January 03, 2012

Impregnable

On the corner of our property we have three large golden-tipped arborvitae shrubs growing closely together. In the summer I hate to trim them because they sting and are loaded with spiders and cobwebs. In the winter when they are covered deep with snow they appear to be one large rolling mound of dirt. I came home from the store last week and found two middle school boys with their sleds having a grand time using my arborvitaes as a ramp, while a third boy was poking his head up through the dense branches. I sent them packing and now I’ll have to wait until spring to see how much damage was done to my flattened shrubs. We don’t always know why kids do the things they do, but after some thought I realized that these boys had their armor on. They were so well dressed and protected for their winter sledding that a romp through the prickly bushes didn’t faze them in the least. I’m thinking that’s the same way I should be feeling when I put on the Full Armor of God.

1 comment:

Steve Corey said...

Gail;

-----It might be useful to cast a thought towards the fact that armor is impregnable, not the wearer of it. The wearer of armor remains as puny and weak inside the armor as he is outside it. We can see this fact in the eventual shedding of the tin suit once the bow, crossbow, and later, the musket began piercing it with sufficient force to make a mess of the guy inside. Armor does not make the poor chap anything more than he can be without it. It merely protects him.
-----All good metaphors are worth only so much. Carry them too far and they begin to miss their target concepts. This fact that armor merely protects the wearer without strengthening him rests right upon the boundary of being carried away from the target of Paul‘s metaphor. I say it is at this boundary, not across it, because there is great utility in understanding that the truth, righteousness, the gospel of peace, faith, salvation, and the Sword of the Spirit protect the wearer. The wearer's perceptions of these don't. God’s mind is filled with concepts, too, and they are actually real. Our minds are not his mind and our thoughts are not His thoughts. So, He knows these and we learn them.
-----It is the armor as God knows it which protects us. The truth, righteousness, gospel, faith, salvation, or Sword as we think them does us no good at all beyond their similarities to what God has defined them to be. Only in as much as our perception of truth is like what He knows to be true, only in as much as what we consider righteous approximates what He defines to be righteous, only in as much as the gospel by which we walk, the faith from which we dare, the salvation in which we abide, and the Sword with which we proceed are understood by us at least similarly to how He meant them is there actual strength in the armor.

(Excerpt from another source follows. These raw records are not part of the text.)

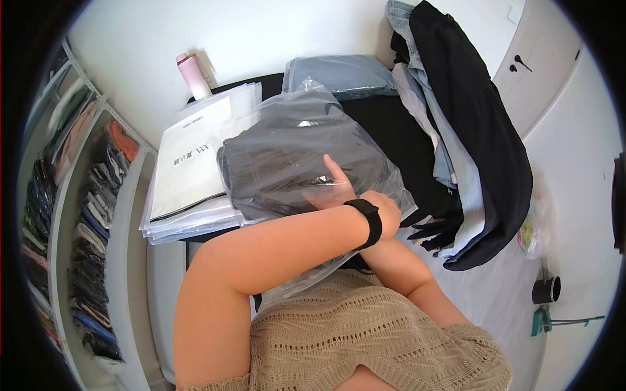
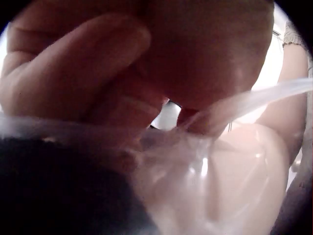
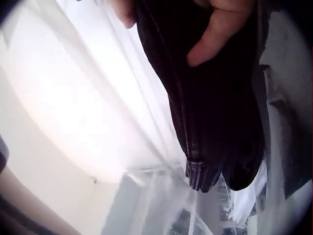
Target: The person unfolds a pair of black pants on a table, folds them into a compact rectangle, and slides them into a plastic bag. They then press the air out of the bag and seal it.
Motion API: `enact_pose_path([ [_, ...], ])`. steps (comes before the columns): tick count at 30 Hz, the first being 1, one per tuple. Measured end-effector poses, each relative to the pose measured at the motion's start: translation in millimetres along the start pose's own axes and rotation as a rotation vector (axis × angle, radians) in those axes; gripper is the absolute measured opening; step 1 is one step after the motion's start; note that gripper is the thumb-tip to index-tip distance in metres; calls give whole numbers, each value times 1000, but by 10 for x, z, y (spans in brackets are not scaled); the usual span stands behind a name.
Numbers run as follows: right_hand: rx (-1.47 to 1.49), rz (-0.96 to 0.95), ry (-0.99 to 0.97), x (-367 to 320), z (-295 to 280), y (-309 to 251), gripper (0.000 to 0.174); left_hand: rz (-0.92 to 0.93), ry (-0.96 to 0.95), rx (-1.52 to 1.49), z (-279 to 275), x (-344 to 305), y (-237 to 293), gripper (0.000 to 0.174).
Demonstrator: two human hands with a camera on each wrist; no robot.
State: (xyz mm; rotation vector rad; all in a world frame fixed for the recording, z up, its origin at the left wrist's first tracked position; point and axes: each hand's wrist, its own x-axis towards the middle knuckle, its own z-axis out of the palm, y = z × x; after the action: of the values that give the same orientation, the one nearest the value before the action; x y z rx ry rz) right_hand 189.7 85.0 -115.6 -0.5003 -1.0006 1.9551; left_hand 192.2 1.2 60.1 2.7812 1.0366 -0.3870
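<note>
A dark folded garment (image 1: 280,173) lies inside a large clear plastic bag (image 1: 313,107) on the black surface. Reaching under the plastic, my right hand (image 1: 332,190) has its thumb raised at the garment's near side. The right wrist view shows the dark garment (image 3: 215,107) between the thumb and a finger of that hand (image 3: 215,29). My left hand (image 1: 385,212), with a black watch above it, crosses over the right wrist at the bag's near right edge. In the left wrist view its curled fingers (image 2: 112,49) grip the clear plastic (image 2: 195,161).
White printed bags (image 1: 189,163) are stacked at the left, with a pink bottle (image 1: 193,77) behind. A packed blue-grey bundle (image 1: 339,75) lies at the back. Black and denim clothes (image 1: 473,130) hang at the right. Shelves of clothes (image 1: 94,228) stand far left.
</note>
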Motion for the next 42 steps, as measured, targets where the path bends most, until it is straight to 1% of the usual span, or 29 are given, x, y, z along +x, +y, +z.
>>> enact_pose_path([
  [1,-730,-179,-123,31,-104,98,29,-8,-54,32,30,34,6,23],
  [2,-733,-177,-128,-8,71,-60,29,-12,-50,30,53,58,13,23],
  [4,317,274,380,-183,764,-661,38,-36,19,-1,76,84,9,23],
  [5,312,276,376,-217,884,-776,38,-41,24,-2,63,76,-6,23],
  [7,285,338,528,-252,1002,-908,49,17,155,-208,-2,25,-27,21],
  [8,280,337,525,-251,999,-887,49,108,135,-278,-51,-27,-23,20],
  [10,148,122,540,-270,999,-796,57,255,96,-408,-144,-167,60,20],
  [11,102,90,597,-281,1073,-807,55,331,96,-430,-189,-263,117,21],
  [12,58,42,488,-315,1047,-800,55,424,123,-448,-200,-349,161,20],
  [13,16,-4,381,-354,1012,-821,55,422,124,-447,-198,-410,217,20],
  [15,32,-20,358,-383,963,-866,54,590,205,-530,-194,-512,320,19],
  [17,47,-34,339,-439,963,-913,53,614,193,-541,-239,-598,372,18],
  [19,163,-165,399,-502,978,-941,54,636,187,-561,-274,-687,359,16],
  [22,373,-169,452,-442,428,-700,54,522,235,-568,-220,-929,182,17],
  [24,461,-137,524,-475,302,-716,54,493,623,-643,-129,-1206,-53,23],
  [25,552,-113,597,-463,284,-708,53,340,497,-729,-153,-1412,-223,34],
  [26,438,-158,661,-497,432,-786,60,270,600,-769,-23,-1557,-392,36],
  [27,451,-151,651,-533,508,-806,60,104,639,-671,38,-1749,-524,41],
  [29,159,57,550,-603,574,-871,68,-263,771,-636,394,-2054,-684,59],
  [30,222,192,452,-613,616,-913,74,-395,770,-631,646,-2150,-721,62],
  [31,232,183,439,-578,650,-870,74,-525,767,-627,869,-2230,-726,65],
  [33,371,307,285,-485,693,-788,68,-574,606,-1020,1110,-2308,-653,68],
  [34,521,354,279,-373,593,-686,58,-556,534,-1185,1244,-2311,-612,55],
  [35,523,352,272,-308,650,-667,58,-537,458,-1352,1345,-2290,-584,44],
  [36,560,265,293,-233,729,-640,51,-541,462,-1347,1411,-2245,-582,44],
  [37,597,180,315,-176,785,-623,45,-493,377,-1352,1446,-2202,-574,34],
  [38,599,181,311,-136,792,-597,45,-444,289,-1356,1460,-2198,-571,31],
  [39,619,180,328,-78,775,-570,41,-445,293,-1352,1450,-2228,-574,31],
  [42,592,157,306,35,794,-639,36,-212,333,-1370,1256,-2375,-543,33],
])
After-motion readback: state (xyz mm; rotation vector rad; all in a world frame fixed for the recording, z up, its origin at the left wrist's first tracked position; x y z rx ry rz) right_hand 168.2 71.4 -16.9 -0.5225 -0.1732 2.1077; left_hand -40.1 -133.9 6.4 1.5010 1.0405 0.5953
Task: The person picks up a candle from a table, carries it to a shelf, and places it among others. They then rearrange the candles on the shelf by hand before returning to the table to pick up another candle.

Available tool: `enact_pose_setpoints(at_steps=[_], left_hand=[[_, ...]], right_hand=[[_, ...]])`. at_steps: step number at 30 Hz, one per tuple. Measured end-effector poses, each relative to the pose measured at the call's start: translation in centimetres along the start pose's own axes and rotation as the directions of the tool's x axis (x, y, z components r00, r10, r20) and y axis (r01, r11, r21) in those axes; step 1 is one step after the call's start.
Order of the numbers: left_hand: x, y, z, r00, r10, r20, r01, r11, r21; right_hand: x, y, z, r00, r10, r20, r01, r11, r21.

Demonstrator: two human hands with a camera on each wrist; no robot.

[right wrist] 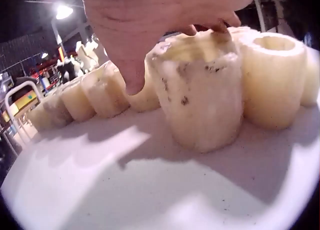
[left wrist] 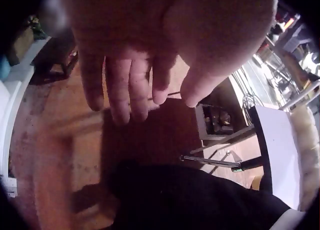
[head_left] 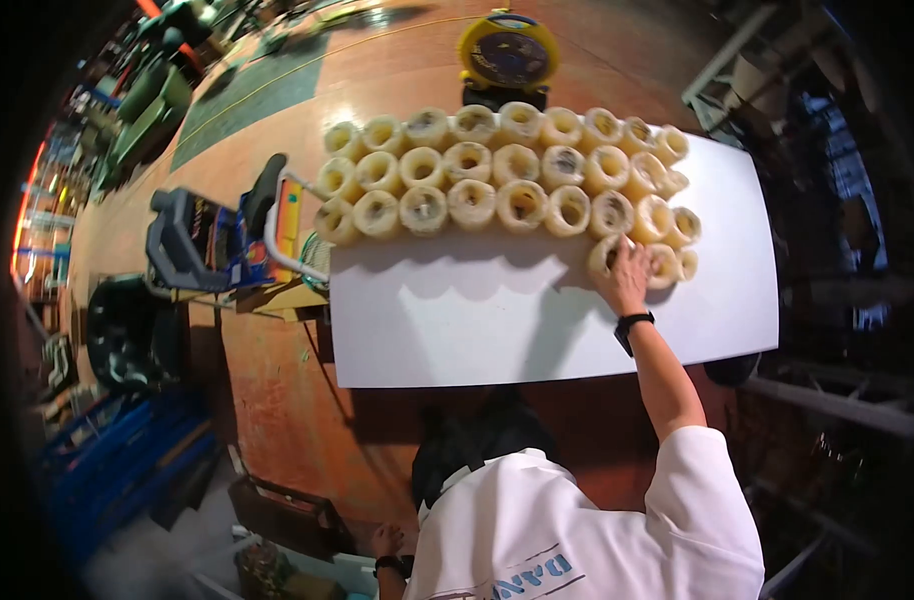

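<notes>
My right hand is over a hollow, pale yellow cylinder at the front of the group. In the right wrist view this cylinder stands upright on the white tabletop, dark specks on its wall. The thumb points straight down beside it, with a gap at the tip, while the other fingers reach across the top to the far rim. Low beside the body, my left hand hangs holding nothing; in the left wrist view its fingers are extended loosely above the floor.
Rows of similar hollow cylinders cover the back of the white table. Two more cylinders stand right of my right hand. A yellow reel is behind the table, and a cart frame stands at its left edge.
</notes>
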State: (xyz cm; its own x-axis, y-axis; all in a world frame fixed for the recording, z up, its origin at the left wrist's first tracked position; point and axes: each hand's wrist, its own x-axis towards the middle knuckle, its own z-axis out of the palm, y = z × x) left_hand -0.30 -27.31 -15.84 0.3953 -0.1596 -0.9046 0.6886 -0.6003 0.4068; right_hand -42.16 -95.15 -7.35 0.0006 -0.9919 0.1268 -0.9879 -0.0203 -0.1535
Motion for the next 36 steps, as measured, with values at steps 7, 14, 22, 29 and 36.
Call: enact_pose_setpoints(at_steps=[7,14,22,29,36], left_hand=[[-3.1,-10.4,1.9,0.983,-0.16,-0.088,0.158,0.987,-0.032],[-4.8,-15.4,1.7,0.959,-0.179,-0.22,0.158,0.981,-0.108],[-3.2,-18.7,-4.6,0.95,0.014,-0.311,-0.065,0.986,-0.156],[0.7,-21.8,-9.9,0.897,0.024,-0.442,-0.174,0.937,-0.303],[0.9,-20.6,-13.1,0.79,0.031,-0.612,-0.271,0.913,-0.303]], right_hand=[[-2.9,-2.4,-0.6,0.986,-0.167,0.014,0.158,0.955,0.25],[-9.8,-6.7,0.8,0.99,-0.118,0.08,0.088,0.947,0.309],[-20.1,-13.9,-0.7,0.973,-0.229,0.006,0.174,0.753,0.634],[-27.0,-23.2,-1.9,0.922,-0.379,0.082,0.135,0.511,0.849],[-31.9,-37.0,-5.1,0.746,-0.649,0.147,0.177,0.407,0.896]])
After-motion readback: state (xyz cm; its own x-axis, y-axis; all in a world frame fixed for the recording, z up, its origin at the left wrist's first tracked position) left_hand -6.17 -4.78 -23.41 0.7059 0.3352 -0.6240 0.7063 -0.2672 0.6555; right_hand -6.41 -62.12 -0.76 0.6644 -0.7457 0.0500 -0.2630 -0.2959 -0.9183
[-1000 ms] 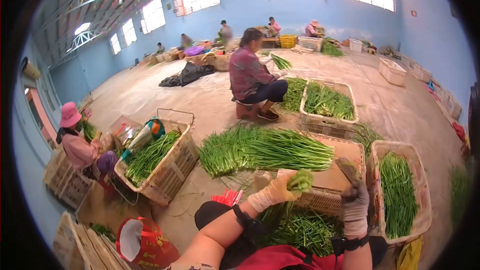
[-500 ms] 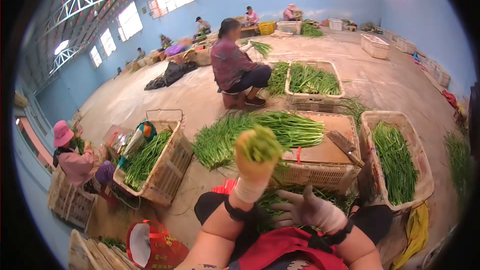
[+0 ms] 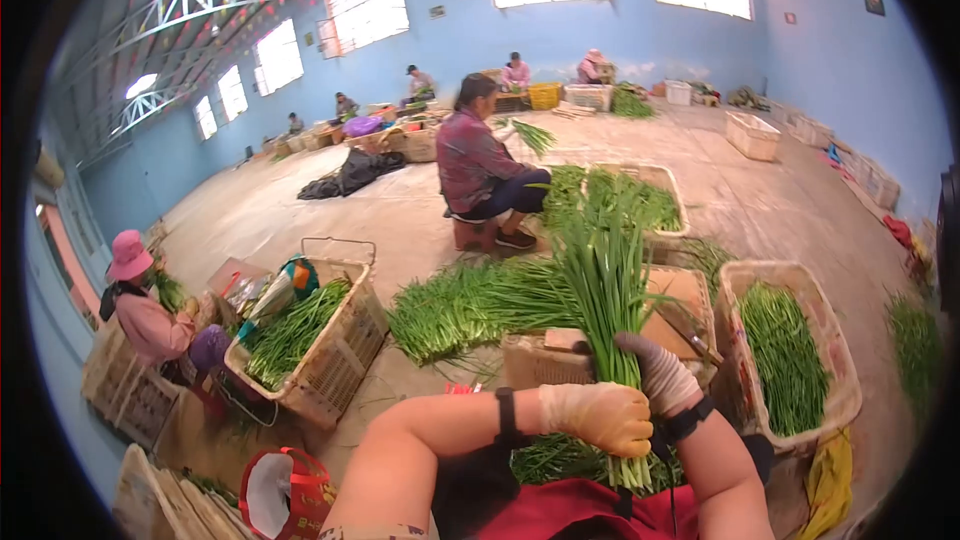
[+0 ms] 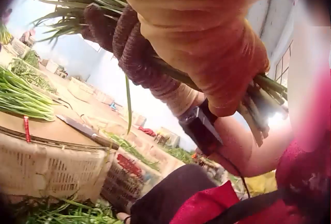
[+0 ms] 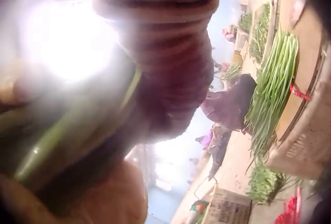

It is the armor of God because He fashioned it, not us.
-----Unlike actual armor, this armor of God indeed makes the wearer stronger. It is not just a shell around him. Putting on this armor is putting in mind concepts more like God’s while abandoning concepts less like His. So what its wearer knows as truth becomes truer, what he considers righteous becomes more right, yeah, his gospel becomes more peaceful, his faith more real, his salvation more desirable, and his Sword more graspable. The wearer becomes stronger because his mind proceeds to work more like God meant it to think about what He makes things to be.